- [WHAT IS REQUIRED]
In the records below, find the line containing "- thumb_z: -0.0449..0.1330" and the line containing "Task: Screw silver". Give again exactly those lines and every line between them, omitting the pictures.

**********

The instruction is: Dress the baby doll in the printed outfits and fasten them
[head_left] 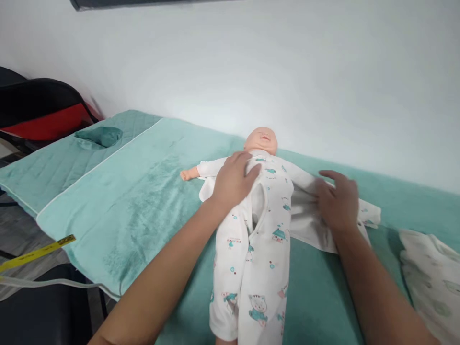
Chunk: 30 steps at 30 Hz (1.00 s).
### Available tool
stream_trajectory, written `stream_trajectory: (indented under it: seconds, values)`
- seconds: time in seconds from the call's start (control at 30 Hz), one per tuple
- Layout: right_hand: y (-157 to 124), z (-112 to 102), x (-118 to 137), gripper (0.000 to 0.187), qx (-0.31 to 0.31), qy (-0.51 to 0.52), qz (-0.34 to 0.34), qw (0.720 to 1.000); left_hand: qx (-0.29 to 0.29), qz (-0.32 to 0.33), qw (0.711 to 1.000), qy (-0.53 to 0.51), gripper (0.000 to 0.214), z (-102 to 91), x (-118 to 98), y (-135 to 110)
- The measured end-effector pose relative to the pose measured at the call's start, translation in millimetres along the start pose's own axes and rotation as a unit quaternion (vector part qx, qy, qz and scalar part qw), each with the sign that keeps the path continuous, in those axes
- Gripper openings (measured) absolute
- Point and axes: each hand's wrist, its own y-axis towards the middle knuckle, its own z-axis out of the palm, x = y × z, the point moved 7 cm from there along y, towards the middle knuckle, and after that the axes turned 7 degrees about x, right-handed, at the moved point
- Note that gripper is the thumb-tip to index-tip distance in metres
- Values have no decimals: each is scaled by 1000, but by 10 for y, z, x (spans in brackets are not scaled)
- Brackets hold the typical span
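Note:
A baby doll (265, 138) lies on its back in a white printed baby suit (278, 211), its head toward the wall. My left hand (235, 179) rests on the chest, open, fingers spread over the front of the suit. To the right, my right hand (338, 199) is at the doll's outstretched sleeve (304, 178), fingers curled around it and slightly blurred. Beneath that arm spreads a white cloth flap (309, 220), with a printed cuff (370, 213) beyond my hand. The doll's bare hand (189, 173) pokes out of the other sleeve. A leg opening gapes at the suit's front.
A green padded bed (143, 191) with a face hole (98, 137) runs along the white wall (230, 67). Folded white printed clothing (431, 278) lies at the right. At the left are a black chair (46, 100), a yellow strip (39, 251) and a pale cable (61, 283).

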Motion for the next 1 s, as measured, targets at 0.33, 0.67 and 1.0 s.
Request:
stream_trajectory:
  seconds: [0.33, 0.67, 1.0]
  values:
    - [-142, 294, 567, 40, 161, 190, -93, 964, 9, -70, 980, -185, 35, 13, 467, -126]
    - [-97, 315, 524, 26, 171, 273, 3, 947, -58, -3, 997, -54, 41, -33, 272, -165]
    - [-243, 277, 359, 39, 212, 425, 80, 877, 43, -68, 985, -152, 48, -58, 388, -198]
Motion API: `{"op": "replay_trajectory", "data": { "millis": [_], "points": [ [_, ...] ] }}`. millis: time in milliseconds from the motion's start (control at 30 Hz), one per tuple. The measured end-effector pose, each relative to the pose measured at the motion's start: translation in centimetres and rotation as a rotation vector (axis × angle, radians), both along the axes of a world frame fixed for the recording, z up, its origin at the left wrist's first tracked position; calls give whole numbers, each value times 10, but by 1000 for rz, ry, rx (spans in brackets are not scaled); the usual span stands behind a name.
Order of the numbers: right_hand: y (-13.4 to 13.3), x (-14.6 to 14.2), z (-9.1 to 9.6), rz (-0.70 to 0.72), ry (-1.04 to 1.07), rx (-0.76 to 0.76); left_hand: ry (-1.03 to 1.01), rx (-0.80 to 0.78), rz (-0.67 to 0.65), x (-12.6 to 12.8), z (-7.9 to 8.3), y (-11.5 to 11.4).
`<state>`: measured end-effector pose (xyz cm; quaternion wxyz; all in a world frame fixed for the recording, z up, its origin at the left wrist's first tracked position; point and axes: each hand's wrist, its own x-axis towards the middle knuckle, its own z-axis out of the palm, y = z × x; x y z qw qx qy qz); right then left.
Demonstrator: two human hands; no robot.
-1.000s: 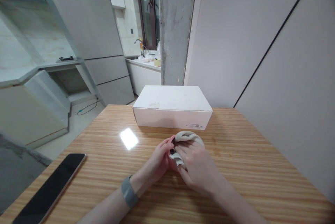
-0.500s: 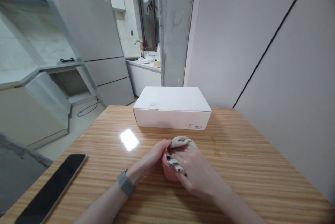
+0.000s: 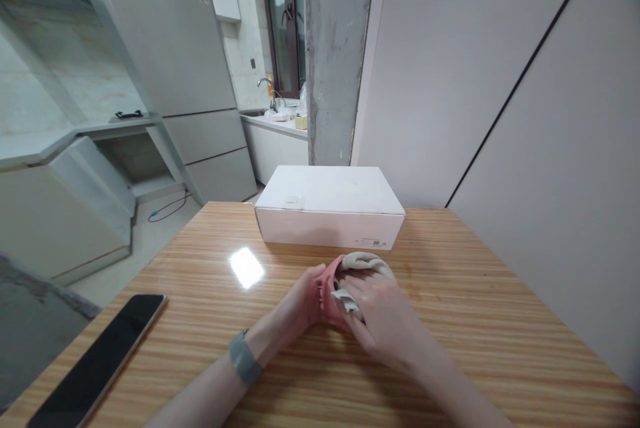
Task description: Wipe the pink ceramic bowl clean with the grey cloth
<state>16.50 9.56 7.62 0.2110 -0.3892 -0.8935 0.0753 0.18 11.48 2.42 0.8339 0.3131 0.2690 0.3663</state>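
Head view looks down a pale kitchen with a grey panelled wall filling the right side, a tall grey fridge at the far left and a rough concrete pillar standing behind the middle of the scene. A white counter with a tap lies far off between fridge and pillar. A striped wooden table fills the near half of the scene; its right edge runs close along the panelled wall, its far edge lies just behind a closed white box, and its left edge slants from the box toward the near left, with open floor beyond it. Bare tabletop lies to the right of the hands and also between them and a dark phone, which lies flat, screen up, near the left edge and well apart from everything else. At the table's middle, just near of the box and not touching it, both hands meet. The right hand is closed down over a beige cloth, fingers bent and pressing the cloth against a pink object. The left hand is curled against that object's left side, holding it on the tabletop; how far the thumb wraps behind it is hidden. A grey wristband sits on the left wrist.
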Motion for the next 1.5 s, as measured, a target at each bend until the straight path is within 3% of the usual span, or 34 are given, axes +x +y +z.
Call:
{"op": "replay_trajectory", "data": {
  "millis": [167,300,467,667,867,1033,1167,1367,1500],
  "points": [
    [-3,2,6,175,70,-51,91,-7,-84,-14,-9,5],
    [-3,-1,4,208,57,-77,111,-10,-29,-13,-19,6],
    [-1,0,3,127,42,-60,126,9,71,-1,-11,-1],
    [-2,0,7,-26,12,-13,-55,66,66,7,-3,-5],
    [-9,-2,11,79,29,-36,4,-14,-60,-8,-2,4],
    [-12,-7,6,168,33,-36,34,60,58,-8,5,1],
    [-9,-8,1,104,43,-1,39,109,148,-1,11,-4],
    [-5,-5,-2,-68,30,31,-115,119,115,8,4,-10],
    [-7,-5,-1,-76,-33,54,-173,76,122,8,6,-9]
  ]
}}
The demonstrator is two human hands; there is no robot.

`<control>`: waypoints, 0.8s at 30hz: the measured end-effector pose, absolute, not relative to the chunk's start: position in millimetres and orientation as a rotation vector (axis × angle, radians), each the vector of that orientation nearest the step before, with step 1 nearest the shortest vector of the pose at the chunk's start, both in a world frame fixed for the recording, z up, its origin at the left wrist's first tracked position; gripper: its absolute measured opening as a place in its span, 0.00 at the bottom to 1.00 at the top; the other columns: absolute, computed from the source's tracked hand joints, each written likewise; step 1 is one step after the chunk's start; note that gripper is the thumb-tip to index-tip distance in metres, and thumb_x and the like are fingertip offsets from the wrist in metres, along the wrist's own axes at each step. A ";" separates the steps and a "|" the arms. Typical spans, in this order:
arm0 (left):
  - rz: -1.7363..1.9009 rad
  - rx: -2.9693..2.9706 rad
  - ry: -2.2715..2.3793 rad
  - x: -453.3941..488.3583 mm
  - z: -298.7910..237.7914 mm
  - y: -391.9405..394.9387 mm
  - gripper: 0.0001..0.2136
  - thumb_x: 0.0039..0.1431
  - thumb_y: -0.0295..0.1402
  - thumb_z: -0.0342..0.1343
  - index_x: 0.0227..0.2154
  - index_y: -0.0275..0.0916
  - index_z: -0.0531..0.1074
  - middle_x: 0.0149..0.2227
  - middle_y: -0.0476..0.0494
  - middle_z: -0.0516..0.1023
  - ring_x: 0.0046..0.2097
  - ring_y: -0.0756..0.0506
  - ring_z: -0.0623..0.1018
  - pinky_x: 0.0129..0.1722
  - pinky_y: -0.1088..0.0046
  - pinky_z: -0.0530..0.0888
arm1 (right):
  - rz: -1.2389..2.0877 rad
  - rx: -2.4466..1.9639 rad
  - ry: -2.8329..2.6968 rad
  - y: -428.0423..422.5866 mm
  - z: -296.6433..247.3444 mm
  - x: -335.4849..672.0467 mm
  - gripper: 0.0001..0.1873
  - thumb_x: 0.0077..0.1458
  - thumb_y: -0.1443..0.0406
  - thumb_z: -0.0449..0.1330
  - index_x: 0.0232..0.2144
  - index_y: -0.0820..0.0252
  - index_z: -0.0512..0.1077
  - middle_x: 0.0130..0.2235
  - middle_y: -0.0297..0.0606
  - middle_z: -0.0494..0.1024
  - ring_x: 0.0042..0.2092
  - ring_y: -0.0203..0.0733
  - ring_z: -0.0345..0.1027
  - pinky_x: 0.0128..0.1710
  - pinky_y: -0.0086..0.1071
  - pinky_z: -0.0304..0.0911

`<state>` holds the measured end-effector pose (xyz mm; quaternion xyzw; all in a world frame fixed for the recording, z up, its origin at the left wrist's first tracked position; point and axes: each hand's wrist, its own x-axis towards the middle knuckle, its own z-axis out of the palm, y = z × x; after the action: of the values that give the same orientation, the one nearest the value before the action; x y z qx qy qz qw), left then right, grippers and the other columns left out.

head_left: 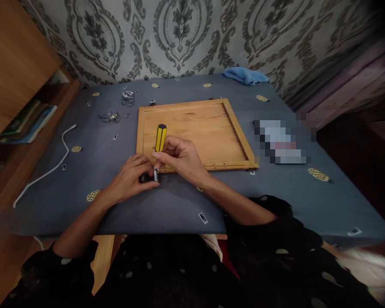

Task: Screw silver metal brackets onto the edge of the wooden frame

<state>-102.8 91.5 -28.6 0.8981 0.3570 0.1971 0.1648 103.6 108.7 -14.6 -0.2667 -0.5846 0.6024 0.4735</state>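
A wooden panel [208, 128] with a raised rim lies flat on the grey cloth-covered table [179, 201]. My right hand [182, 160] is closed round a yellow and black screwdriver [161, 137], held upright with its tip down at the panel's near left corner. My left hand [130, 179] is pinched on a small dark metal fitting [147, 176] right at the screwdriver's tip, pressed against the panel's front edge. Most of that fitting is hidden under my fingers.
Small metal fittings [127, 97] and more hardware [111, 116] lie at the table's far left. A white cable [56, 164] trails along the left side. A blue cloth [245, 75] sits at the back. A blurred object [284, 141] lies right of the panel. Books [27, 122] fill a left shelf.
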 end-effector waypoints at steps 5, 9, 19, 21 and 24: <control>0.602 2.606 0.988 -102.2 -30.0 91.7 0.17 0.67 0.50 0.55 0.36 0.40 0.72 0.42 0.42 0.78 0.46 0.40 0.77 0.46 0.60 0.72 | 1.469 -0.673 -1.401 105.4 -13.5 102.1 0.27 0.49 0.46 0.71 0.29 0.55 0.62 0.29 0.28 0.76 0.27 0.32 0.73 0.29 0.28 0.69; 0.630 2.589 0.984 -101.0 -28.5 91.4 0.18 0.67 0.51 0.55 0.35 0.39 0.70 0.39 0.44 0.77 0.43 0.42 0.76 0.44 0.62 0.71 | 1.465 -0.611 -1.387 105.5 -13.5 101.7 0.24 0.51 0.47 0.70 0.32 0.57 0.66 0.29 0.28 0.75 0.27 0.31 0.72 0.29 0.28 0.70; 0.659 2.567 0.980 -99.3 -22.9 89.7 0.18 0.67 0.50 0.56 0.33 0.40 0.65 0.34 0.48 0.74 0.39 0.45 0.73 0.40 0.66 0.68 | 1.379 -0.558 -1.325 109.6 -16.6 102.7 0.19 0.56 0.52 0.68 0.37 0.59 0.70 0.31 0.29 0.73 0.26 0.29 0.70 0.26 0.27 0.69; 0.660 2.572 0.972 -99.5 -23.6 89.9 0.18 0.67 0.51 0.55 0.33 0.40 0.65 0.34 0.48 0.74 0.39 0.45 0.73 0.40 0.67 0.67 | 1.387 -0.576 -1.332 110.0 -18.4 102.2 0.20 0.56 0.51 0.68 0.37 0.59 0.70 0.31 0.29 0.73 0.26 0.30 0.71 0.27 0.27 0.70; 0.671 2.583 0.968 -99.4 -24.7 89.9 0.19 0.68 0.51 0.54 0.33 0.40 0.64 0.34 0.48 0.73 0.39 0.45 0.72 0.40 0.67 0.67 | 1.384 -0.599 -1.350 110.3 -20.5 101.9 0.22 0.56 0.48 0.67 0.36 0.59 0.69 0.30 0.29 0.73 0.26 0.30 0.71 0.28 0.27 0.70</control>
<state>-99.4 89.9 -24.7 0.8995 0.3370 0.2337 0.1509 101.9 110.3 -20.5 -0.2511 -0.5654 0.5798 0.5302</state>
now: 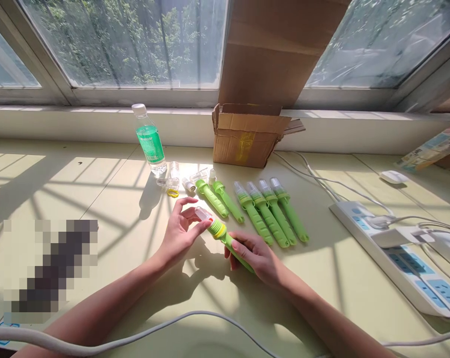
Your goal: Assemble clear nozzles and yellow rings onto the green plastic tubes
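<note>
In front of me a green flashlight (218, 229) is held at a slant, its clear cap (203, 214) pointing up and left. My left hand (179, 229) pinches the clear cap between thumb and fingers. Something small and red shows at the cap's base, and a yellow ring sits round the green neck. The handle lies in my right hand (258, 256), whose fingers wrap round it. Just beyond are two green flashlight bodies (212, 199) without clear caps. Right of them lie several flashlights with clear caps (256, 219), side by side. Loose clear caps (167, 183) and a yellow ring (172, 193) lie beyond my left hand.
A bottle with a green label (150, 144) stands at the back, near an open cardboard box (243, 139). On the right is a white power strip (359, 233) with plugs and cables. A grey cable (195, 313) crosses the near side. A blurred dark patch (56, 266) is at left.
</note>
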A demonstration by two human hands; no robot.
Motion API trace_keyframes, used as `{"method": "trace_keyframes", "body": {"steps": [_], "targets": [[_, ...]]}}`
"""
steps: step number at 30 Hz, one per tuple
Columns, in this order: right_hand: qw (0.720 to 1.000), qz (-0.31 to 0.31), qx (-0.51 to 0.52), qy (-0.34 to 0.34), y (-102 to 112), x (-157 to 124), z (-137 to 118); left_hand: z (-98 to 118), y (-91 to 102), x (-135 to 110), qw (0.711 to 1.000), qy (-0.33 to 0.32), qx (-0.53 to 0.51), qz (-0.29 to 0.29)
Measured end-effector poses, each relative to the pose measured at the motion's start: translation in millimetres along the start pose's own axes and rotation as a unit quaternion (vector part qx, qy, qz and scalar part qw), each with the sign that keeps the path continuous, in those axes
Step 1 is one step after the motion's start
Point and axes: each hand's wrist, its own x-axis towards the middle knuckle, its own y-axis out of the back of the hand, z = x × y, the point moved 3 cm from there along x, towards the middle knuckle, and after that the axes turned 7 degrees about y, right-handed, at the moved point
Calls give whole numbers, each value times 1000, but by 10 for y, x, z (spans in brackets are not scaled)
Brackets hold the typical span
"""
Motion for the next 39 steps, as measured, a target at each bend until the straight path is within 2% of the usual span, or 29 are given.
{"method": "trace_keyframes", "body": {"steps": [3, 8, 11, 14, 15, 18, 20, 22, 24, 27, 30, 33, 39], "targets": [[1000, -5, 27, -7, 0, 8, 7, 6, -16, -16, 1000, 10, 4, -1], [997, 29, 65, -12, 16, 11, 68, 19, -32, -17, 999, -6, 35, -10], [996, 54, 69, 1, 19, 14, 64, 37, 52, 72, 995, -45, 74, 38], [995, 74, 59, 12, 19, 16, 41, 63, 202, 249, 977, -68, 174, 104], [995, 76, 55, 14, 18, 16, 37, 74, 257, 317, 964, -76, 221, 124], [996, 72, 48, 15, 19, 16, 43, 91, 385, 509, 916, -95, 367, 133], [996, 73, 45, 14, 25, 16, 55, 98, 424, 605, 862, -131, 475, 115], [996, 74, 42, 14, 28, 16, 61, 99, 450, 682, 796, -158, 571, 121], [997, 73, 36, 14, 27, 16, 54, 96, 461, 750, 742, -184, 631, 134], [997, 72, 25, 18, 21, 14, 27, 63, 462, 850, 703, -203, 669, 131], [997, 76, 23, 19, 18, 11, 8, 10, 446, 917, 692, -220, 680, 102], [997, 74, 28, 21, 14, 12, 6, -35, 428, 938, 695, -216, 682, 74], [997, 67, 38, 21, 7, 13, 16, -54, 412, 906, 697, -198, 685, 69]]}}
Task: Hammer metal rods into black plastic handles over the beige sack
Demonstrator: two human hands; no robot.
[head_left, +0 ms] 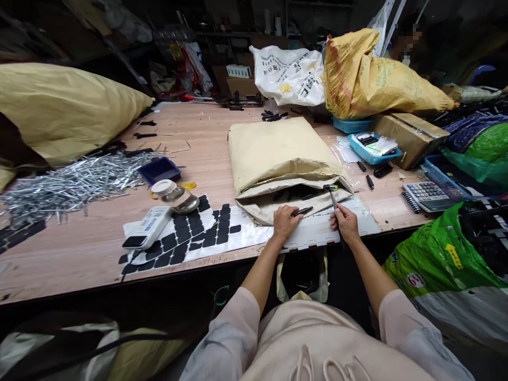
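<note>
Wood-grain workbench (206, 153): our left hand (284, 222) pinches a black piece (304, 210), likely light, stiff; our right hand (346, 222) grasps a hammer (332, 196), probably head-heavy, surest by its handle (335, 204).

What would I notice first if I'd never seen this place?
Probably the big heap of shiny metal rods on the left of the table. Next, the bulging yellow sack at the back right and the bright green sack at the right. In the middle lies an open cream sack, and the right hand holds a hammer by its mouth.
</note>
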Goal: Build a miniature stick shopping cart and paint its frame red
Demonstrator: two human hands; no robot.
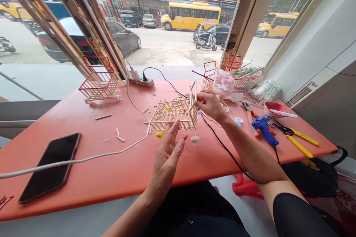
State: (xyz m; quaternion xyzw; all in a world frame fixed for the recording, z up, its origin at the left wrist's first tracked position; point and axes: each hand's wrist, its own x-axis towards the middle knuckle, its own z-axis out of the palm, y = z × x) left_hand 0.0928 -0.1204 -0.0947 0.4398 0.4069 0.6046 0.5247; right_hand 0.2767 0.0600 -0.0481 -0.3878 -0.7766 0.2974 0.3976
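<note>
A miniature shopping cart (pixel 191 121) built from thin wooden sticks stands in the middle of the table, with bottle-cap wheels under it. One wheel is a white cap (pixel 195 139); near the left end is a yellow cap (pixel 159 134). My right hand (pixel 211 105) pinches the upright handle frame at the cart's right end. In front of the near side, my left hand (pixel 168 152) is open with its fingers stretched out. Its fingertips overlap the lower side bars; whether they touch I cannot tell.
A finished-looking red-rimmed cart (pixel 100 87) stands back left. Phone (pixel 51 164) and white cable (pixel 91 159) lie left. On the right are a blue glue gun (pixel 264 129), pliers (pixel 250 118), yellow-handled cutters (pixel 299 142) and a red bowl (pixel 275 109). A plastic bag (pixel 224 81) sits behind.
</note>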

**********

- [TASK RESPONSE]
  - thumb_z: -0.0449..0.1330
  - index_x: 0.0232..0.2144
  - index_y: -0.0820..0.0252
  - index_z: -0.0512..0.1077
  - middle_x: 0.0130..0.2235
  - middle_y: -0.0297..0.0606
  - middle_z: -0.0494..0.1024
  - ring_x: 0.0042..0.2092
  - ring_y: -0.0203..0.0733
  - ring_z: -0.0345..0.1027
  - pinky_x: 0.0128..0.1710
  - pinky_y: -0.0086..0.1071
  - pinky_z: -0.0304..0.0911

`<state>` holds the measured end-effector pose (xyz mm; quaternion xyzw; all in a world frame fixed for the recording, z up, its origin at the left wrist's first tracked position; point and axes: each hand's wrist, its own x-axis towards the middle knuckle, its own z-axis out of the palm, y = z × x; after the action: of the values that give the same orientation, the one nearest the value before the action; x y z qx qy qz qw), left then right, grippers and the other columns left out.

head_left: 

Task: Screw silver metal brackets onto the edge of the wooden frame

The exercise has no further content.